Whenever a line in the entries includes the word "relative", copy that line out.
[Dataset excerpts Boundary: Start]
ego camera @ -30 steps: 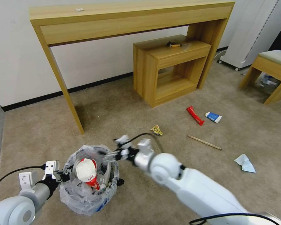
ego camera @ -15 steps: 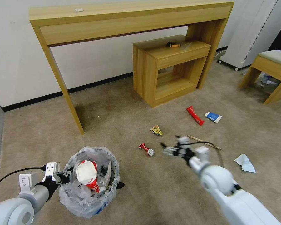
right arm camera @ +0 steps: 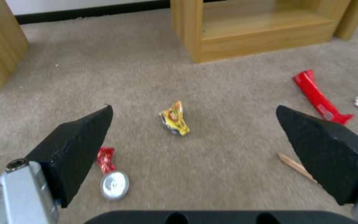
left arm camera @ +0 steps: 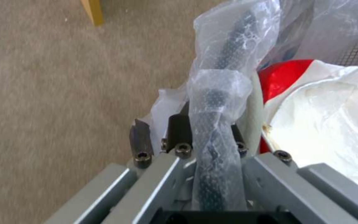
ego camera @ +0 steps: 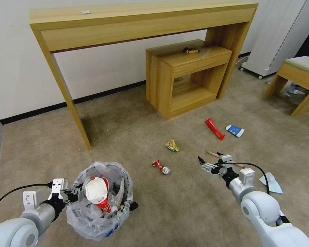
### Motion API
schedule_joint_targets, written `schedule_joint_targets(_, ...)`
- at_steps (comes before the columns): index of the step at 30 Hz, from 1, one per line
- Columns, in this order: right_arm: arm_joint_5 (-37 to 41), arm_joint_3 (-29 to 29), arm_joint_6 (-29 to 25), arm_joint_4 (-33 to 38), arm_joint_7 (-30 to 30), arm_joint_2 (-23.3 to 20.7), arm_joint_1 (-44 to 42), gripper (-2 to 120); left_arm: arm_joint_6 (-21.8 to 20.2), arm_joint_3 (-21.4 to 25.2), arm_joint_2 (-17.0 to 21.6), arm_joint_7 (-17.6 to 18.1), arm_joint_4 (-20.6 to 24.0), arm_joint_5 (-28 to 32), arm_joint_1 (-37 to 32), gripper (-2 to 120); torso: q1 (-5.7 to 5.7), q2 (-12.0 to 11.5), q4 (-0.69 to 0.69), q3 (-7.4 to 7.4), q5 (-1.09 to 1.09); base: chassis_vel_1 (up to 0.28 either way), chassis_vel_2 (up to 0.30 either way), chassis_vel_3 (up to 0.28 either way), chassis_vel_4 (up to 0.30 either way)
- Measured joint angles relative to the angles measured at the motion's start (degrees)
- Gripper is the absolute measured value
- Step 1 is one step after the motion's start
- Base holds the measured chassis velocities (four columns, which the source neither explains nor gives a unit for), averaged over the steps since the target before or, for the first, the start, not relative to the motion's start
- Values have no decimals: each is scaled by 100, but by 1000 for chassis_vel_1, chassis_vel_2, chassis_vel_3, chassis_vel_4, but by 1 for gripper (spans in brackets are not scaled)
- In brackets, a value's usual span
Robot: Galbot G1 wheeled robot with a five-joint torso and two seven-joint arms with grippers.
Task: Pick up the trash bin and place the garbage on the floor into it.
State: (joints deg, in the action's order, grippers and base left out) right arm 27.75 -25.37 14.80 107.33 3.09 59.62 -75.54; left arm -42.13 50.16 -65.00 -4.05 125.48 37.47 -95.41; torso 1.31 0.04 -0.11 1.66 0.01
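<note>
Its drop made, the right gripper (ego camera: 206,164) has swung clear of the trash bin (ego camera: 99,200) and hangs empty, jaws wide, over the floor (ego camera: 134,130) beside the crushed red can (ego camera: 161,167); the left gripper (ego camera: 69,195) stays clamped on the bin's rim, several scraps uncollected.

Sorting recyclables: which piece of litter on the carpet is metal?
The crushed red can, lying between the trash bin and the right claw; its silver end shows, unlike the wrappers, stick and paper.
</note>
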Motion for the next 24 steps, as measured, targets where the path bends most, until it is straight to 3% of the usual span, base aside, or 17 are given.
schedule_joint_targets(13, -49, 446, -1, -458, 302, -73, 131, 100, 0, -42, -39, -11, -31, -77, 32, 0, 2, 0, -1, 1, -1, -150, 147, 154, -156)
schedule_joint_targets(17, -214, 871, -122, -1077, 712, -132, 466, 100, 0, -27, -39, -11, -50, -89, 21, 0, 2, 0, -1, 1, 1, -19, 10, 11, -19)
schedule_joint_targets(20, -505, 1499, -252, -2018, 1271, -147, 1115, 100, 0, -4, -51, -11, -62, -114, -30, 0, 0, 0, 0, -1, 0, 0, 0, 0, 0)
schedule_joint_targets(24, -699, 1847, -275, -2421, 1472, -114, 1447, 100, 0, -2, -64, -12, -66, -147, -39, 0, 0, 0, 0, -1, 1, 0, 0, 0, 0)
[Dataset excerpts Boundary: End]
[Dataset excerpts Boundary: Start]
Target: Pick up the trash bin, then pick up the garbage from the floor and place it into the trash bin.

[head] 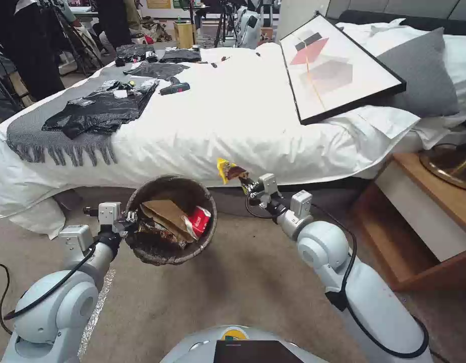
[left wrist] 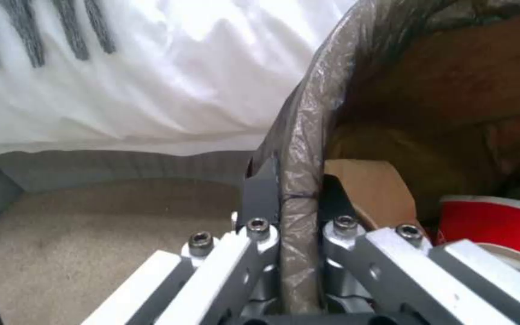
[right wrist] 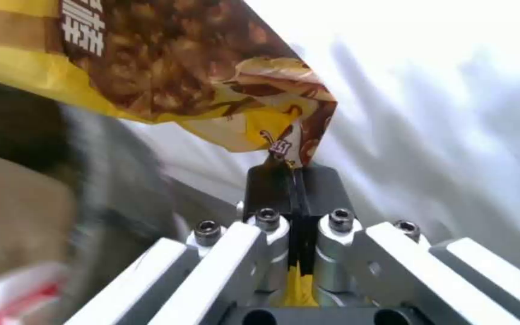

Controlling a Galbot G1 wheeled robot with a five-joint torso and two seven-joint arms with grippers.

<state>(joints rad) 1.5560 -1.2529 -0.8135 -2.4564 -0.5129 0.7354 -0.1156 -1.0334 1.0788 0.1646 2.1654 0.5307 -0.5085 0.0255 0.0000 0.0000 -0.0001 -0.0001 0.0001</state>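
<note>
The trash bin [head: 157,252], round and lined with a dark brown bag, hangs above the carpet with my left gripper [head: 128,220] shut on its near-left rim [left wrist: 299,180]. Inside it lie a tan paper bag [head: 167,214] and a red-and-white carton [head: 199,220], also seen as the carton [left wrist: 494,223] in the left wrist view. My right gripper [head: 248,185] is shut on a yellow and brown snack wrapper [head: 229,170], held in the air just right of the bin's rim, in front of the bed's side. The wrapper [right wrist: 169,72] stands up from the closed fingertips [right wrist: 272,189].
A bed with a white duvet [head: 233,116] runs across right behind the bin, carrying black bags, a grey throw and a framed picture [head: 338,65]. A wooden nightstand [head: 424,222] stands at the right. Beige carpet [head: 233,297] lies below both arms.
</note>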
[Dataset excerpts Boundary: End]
▶ Completed exercise
- Measured joint angles relative to the angles measured at the motion's start (degrees)
- Base holds the measured chassis velocities (four columns, which the source neither explains nor gives a unit for), averaged over the steps since the target before or, for the first, the start, not relative to the motion's start

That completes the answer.